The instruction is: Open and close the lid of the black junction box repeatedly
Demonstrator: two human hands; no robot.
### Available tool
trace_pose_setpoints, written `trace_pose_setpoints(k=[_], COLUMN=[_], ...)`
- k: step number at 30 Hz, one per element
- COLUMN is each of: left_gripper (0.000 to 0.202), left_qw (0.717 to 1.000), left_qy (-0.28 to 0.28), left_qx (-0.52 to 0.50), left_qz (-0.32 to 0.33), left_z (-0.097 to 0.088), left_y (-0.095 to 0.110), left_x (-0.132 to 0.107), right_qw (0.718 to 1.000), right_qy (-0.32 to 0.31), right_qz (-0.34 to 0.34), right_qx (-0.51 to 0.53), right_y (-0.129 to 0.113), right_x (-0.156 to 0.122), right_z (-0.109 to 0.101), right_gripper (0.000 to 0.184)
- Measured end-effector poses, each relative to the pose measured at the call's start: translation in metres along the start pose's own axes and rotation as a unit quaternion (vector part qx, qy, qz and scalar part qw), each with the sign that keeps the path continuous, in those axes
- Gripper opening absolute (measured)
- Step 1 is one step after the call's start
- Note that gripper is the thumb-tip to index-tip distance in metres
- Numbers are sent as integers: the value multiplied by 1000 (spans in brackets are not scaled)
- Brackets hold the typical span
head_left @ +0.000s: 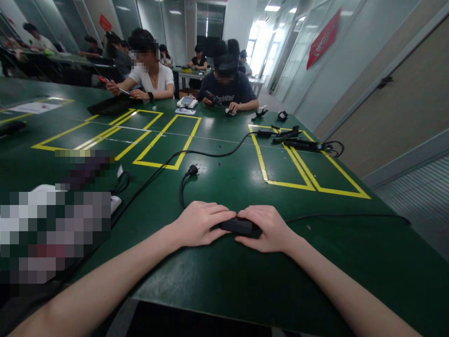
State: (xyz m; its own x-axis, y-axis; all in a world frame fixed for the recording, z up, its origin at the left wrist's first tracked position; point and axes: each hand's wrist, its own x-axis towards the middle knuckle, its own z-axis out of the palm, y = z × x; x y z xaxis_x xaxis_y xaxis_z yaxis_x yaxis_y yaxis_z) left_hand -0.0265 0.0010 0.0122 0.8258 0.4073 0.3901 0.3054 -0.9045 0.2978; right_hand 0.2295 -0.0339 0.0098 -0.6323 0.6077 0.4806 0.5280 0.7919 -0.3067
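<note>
A black power adapter [238,226] rests at the near middle of the green table, gripped from both ends. My left hand [203,222] closes on its left end, thumb in front and fingers behind. On the right end, my right hand [266,227] holds it the same way, and the two index fingertips nearly meet above it. From behind my left hand a black cord curves up to a plug [192,170] with bare prongs. Another thin black cable [343,216] runs from my right hand toward the table's right edge. The adapter's ends are hidden by my fingers.
Yellow tape rectangles [263,164] mark the green table [217,187]. A long black cable [210,152] crosses it to a bundle of black cords [298,142] at the right. Pixelated items lie at the left. Two people sit across, one by a black tray [105,105].
</note>
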Motion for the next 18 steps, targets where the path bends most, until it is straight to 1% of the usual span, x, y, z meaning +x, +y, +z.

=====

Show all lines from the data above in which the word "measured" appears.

- Measured end-effector poses, each relative to the pose measured at the call's start: translation in metres along the start pose's own axes and rotation as a unit quaternion (vector part qx, qy, qz and scalar part qw), each with the sign that keeps the path continuous, in those axes
- Gripper opening absolute (measured)

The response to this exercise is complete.